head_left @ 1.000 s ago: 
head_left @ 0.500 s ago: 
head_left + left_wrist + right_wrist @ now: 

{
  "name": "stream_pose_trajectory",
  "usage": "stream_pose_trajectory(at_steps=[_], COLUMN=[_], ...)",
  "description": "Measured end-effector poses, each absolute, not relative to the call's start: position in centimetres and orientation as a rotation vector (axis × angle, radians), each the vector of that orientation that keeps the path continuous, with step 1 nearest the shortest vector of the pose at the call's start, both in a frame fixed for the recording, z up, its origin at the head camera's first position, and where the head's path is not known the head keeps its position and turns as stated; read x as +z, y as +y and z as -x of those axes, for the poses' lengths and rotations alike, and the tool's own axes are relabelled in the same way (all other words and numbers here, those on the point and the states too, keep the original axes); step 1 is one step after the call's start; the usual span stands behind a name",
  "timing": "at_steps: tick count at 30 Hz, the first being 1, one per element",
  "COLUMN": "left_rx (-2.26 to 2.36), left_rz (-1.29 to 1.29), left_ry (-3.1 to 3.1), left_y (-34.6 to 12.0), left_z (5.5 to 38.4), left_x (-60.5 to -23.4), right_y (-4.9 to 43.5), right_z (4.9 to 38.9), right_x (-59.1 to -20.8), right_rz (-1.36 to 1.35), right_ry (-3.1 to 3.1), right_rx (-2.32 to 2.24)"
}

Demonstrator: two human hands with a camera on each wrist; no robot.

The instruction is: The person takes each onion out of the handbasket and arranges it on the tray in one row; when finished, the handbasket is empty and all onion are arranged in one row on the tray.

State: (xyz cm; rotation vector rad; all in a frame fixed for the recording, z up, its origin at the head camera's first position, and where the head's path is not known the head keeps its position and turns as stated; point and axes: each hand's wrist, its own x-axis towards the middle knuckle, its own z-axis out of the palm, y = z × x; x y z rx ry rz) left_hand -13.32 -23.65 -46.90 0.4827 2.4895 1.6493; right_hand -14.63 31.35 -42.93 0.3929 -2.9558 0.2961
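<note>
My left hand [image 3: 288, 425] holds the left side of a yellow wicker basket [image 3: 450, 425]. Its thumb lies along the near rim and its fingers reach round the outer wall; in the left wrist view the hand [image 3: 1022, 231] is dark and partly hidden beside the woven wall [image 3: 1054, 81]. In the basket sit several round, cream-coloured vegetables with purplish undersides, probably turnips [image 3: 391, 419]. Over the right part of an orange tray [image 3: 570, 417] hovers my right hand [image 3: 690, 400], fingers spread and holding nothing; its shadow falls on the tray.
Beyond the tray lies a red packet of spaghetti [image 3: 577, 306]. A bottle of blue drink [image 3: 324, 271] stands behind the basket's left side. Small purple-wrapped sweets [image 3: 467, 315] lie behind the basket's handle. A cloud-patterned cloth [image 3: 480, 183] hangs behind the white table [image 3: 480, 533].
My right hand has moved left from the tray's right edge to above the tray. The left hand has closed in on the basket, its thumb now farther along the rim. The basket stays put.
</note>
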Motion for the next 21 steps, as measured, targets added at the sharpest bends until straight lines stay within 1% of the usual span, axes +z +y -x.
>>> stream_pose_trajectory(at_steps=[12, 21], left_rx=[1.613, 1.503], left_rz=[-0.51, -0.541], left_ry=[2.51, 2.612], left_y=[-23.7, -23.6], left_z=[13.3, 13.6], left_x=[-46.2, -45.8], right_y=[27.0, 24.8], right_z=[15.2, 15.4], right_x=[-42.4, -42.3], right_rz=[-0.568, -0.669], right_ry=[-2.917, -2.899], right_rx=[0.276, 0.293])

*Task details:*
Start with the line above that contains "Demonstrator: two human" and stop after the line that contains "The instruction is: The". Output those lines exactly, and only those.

*The answer:*
Demonstrator: two human hands with a camera on each wrist; no robot.

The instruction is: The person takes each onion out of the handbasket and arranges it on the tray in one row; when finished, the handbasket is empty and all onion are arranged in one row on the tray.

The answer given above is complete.